*Task instructions*.
Below are the records to retype. Keep every character exactly and leave out the pictures.

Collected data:
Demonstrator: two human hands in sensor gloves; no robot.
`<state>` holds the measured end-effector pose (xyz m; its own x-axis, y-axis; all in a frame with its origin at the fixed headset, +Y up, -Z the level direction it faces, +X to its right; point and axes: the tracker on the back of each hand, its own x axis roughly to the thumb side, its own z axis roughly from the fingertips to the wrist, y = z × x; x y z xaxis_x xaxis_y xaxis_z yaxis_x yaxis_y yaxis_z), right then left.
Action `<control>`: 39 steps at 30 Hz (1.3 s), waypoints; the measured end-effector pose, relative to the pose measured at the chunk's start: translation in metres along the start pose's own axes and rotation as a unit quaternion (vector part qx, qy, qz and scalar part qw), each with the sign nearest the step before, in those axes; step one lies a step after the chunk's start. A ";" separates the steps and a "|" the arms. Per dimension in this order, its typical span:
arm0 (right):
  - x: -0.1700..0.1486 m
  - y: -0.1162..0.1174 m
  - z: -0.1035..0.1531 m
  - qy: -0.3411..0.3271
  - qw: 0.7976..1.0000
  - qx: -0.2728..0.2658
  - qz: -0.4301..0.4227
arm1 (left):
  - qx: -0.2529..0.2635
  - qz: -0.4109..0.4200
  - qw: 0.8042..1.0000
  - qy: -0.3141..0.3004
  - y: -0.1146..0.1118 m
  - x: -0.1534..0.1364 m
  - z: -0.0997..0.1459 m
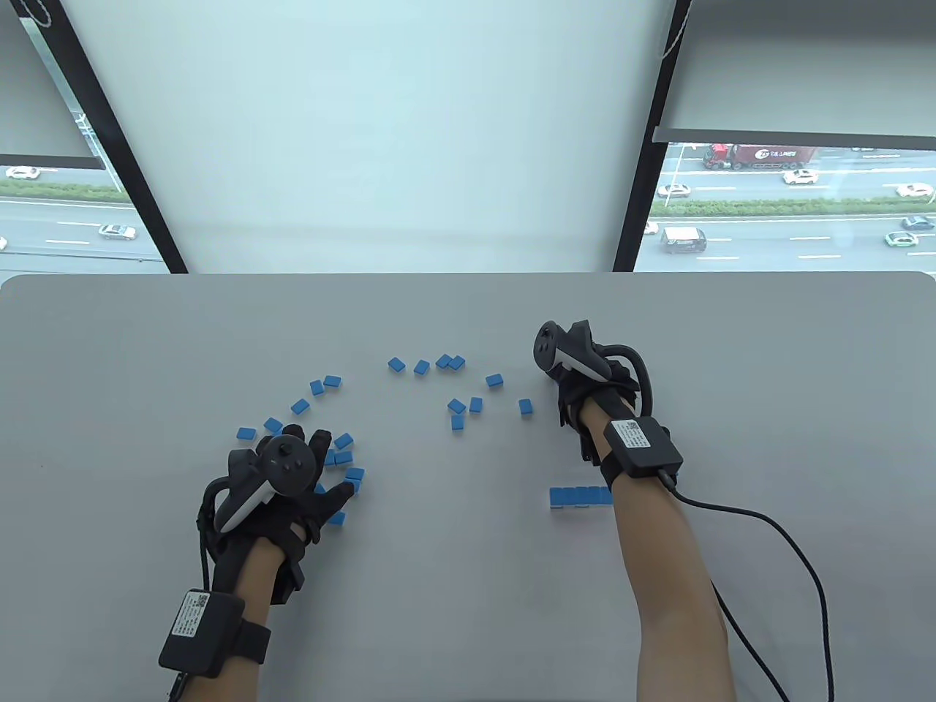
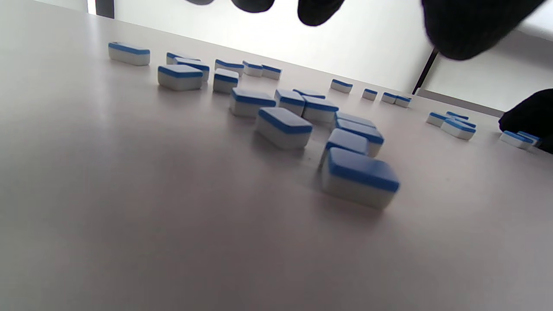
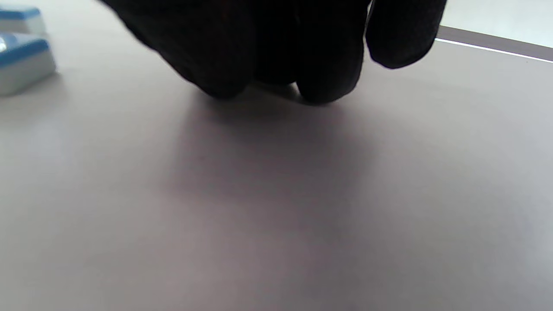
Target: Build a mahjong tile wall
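Several blue-backed mahjong tiles lie face down, scattered over the grey table (image 1: 453, 585), with a loose group at mid-table (image 1: 457, 406). My left hand (image 1: 333, 468) hovers with spread fingers over a cluster of tiles (image 1: 344, 440) and holds nothing. In the left wrist view its fingertips (image 2: 319, 8) hang above the nearest tile (image 2: 359, 177). A short row of tiles (image 1: 581, 496) stands side by side, partly hidden by my right forearm. My right hand (image 1: 567, 380) is farther back. Its fingers (image 3: 328, 65) are bunched together with their tips on the table, and no tile shows between them.
Two tiles (image 3: 21, 62) lie to the left of my right hand in the right wrist view. A black cable (image 1: 775, 541) trails from the right wrist across the table's right side. The table's far edge (image 1: 468, 275) runs along a window.
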<state>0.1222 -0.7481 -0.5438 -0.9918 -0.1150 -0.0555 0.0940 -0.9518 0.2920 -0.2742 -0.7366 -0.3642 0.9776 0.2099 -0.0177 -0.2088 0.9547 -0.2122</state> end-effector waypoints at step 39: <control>-0.163 0.060 0.124 0.049 0.992 -0.093 -0.075 | -0.018 -0.006 1.000 0.000 -0.008 0.000 -0.001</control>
<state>0.2789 -0.7509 -0.3994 -0.9835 0.0125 -0.1805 -0.0296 -0.9952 0.0929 -0.2723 -0.7450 -0.3637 0.9801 0.1978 -0.0149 -0.1953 0.9491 -0.2470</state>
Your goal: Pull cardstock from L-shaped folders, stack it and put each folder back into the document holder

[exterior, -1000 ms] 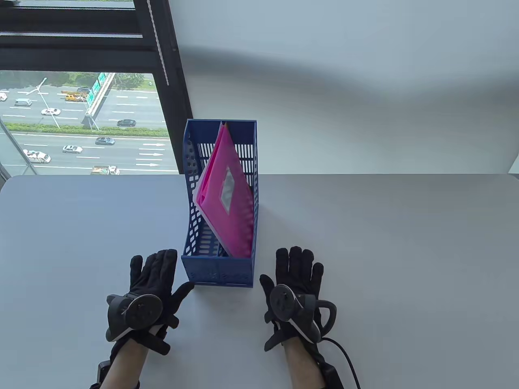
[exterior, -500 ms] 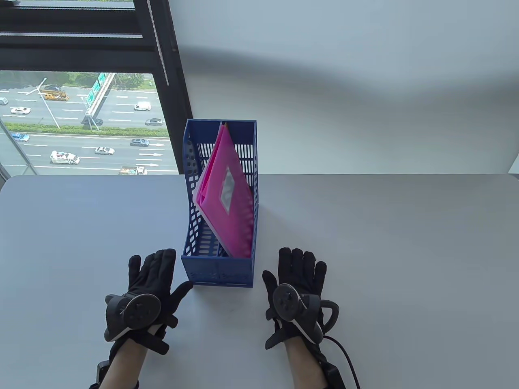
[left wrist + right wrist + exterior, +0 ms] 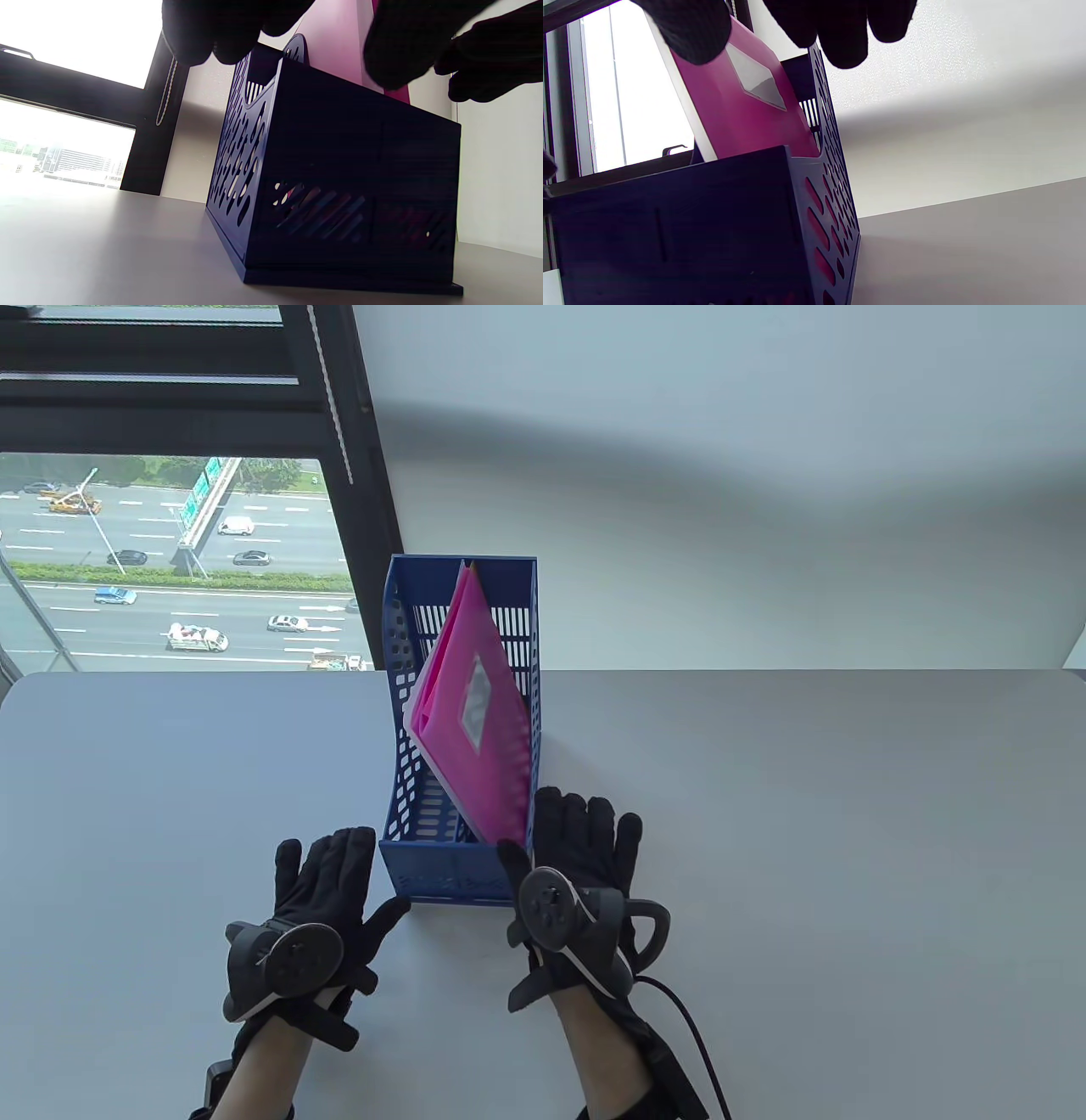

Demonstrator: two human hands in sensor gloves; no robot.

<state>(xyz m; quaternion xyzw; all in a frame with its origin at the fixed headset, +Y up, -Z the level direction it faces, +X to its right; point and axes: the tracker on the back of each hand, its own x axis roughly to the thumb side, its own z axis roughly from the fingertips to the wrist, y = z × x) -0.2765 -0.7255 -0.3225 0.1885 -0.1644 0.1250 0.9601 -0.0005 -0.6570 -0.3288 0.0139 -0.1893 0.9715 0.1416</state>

*Expected answer*.
Demonstrator: two human hands in sensor gloves; no robot.
`<state>` holds the measured end-effector pose (xyz m; its own x-axis, y-axis; all in a frame with its origin at the fixed headset, +Y up, -Z the level direction it faces, +X to its right; point and axes: the tracker on the back of each hand, its own x axis roughly to the thumb side, its own z axis roughly from the fingertips to the wrist, y = z × x; x y z xaxis_x xaxis_y xaxis_z yaxis_x yaxis_y yaxis_z), right then left.
Action `<control>`: 39 steps at 30 Hz (1.3 s), waypoints; the measured end-effector pose, relative to the pose measured at the chunk's start: translation in metres along the start pose's own axes and rotation as a unit quaternion (vector part qx, qy, qz and scalar part qw), each with the sign nearest the step before, in those axes; step one lies a step after the chunk's start. A ";" separates the steps and a "|" the arms. Per dimension in this order, its typical span:
arm0 (right):
  - x: -0.1700..0.1486 m
  - y: -0.1162..0.1174 m
  - z: -0.1035..0.1531 m
  - qy: -0.3411..0.3271
  - qw: 0.7976..1.0000
  - qx: -0.2728..0.2658
  - qz: -0.4301..0.4227
arm1 (left):
  - qx: -0.2529..0.2635
  - qz: -0.4109..0.4200
  - qw: 0.8042..1.0000
  - qy: -0.3141..0.3004
  - y: -0.1146..0.1118 m
  - x: -0.1534..0.1364 m
  - z: -0.0997..0.1459 m
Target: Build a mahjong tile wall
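Several blue-backed mahjong tiles lie face down, scattered over the grey table (image 1: 453, 585), with a loose group at mid-table (image 1: 457, 406). My left hand (image 1: 333, 468) hovers with spread fingers over a cluster of tiles (image 1: 344, 440) and holds nothing. In the left wrist view its fingertips (image 2: 319, 8) hang above the nearest tile (image 2: 359, 177). A short row of tiles (image 1: 581, 496) stands side by side, partly hidden by my right forearm. My right hand (image 1: 567, 380) is farther back. Its fingers (image 3: 328, 65) are bunched together with their tips on the table, and no tile shows between them.
Two tiles (image 3: 21, 62) lie to the left of my right hand in the right wrist view. A black cable (image 1: 775, 541) trails from the right wrist across the table's right side. The table's far edge (image 1: 468, 275) runs along a window.
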<state>0.1222 -0.7481 -0.5438 -0.9918 -0.1150 -0.0555 0.0940 -0.9518 0.2920 -0.2742 -0.7366 -0.3642 0.9776 0.2099 -0.0177 -0.2088 0.9547 -0.2122</state> end-effector waypoints at step 39: <control>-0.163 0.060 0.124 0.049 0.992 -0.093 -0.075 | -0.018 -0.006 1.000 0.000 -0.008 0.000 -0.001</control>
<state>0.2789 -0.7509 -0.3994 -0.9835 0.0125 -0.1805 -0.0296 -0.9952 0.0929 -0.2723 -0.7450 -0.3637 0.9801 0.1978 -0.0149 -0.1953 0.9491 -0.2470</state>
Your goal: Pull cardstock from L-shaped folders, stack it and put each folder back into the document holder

[exterior, -1000 ms] 
[exterior, -500 ms] 
[left wrist + right wrist + exterior, +0 ms] 

Demonstrator: two human hands in sensor gloves; no robot.

<state>(xyz m; quaternion xyzw; all in a frame with its origin at the fixed headset, +Y up, -Z the level direction it faces, +X to its right; point and axes: the tracker on the back of each hand, its own x axis roughly to the thumb side, its own z axis roughly from the fingertips to the wrist, y = z × x) -0.2765 -0.7255 -0.3225 0.1885 -0.1644 0.1250 0.9601 -0.0005 -0.6570 -0.3288 0.0139 -0.1893 0.9715 0.1416</state>

No more output is expected.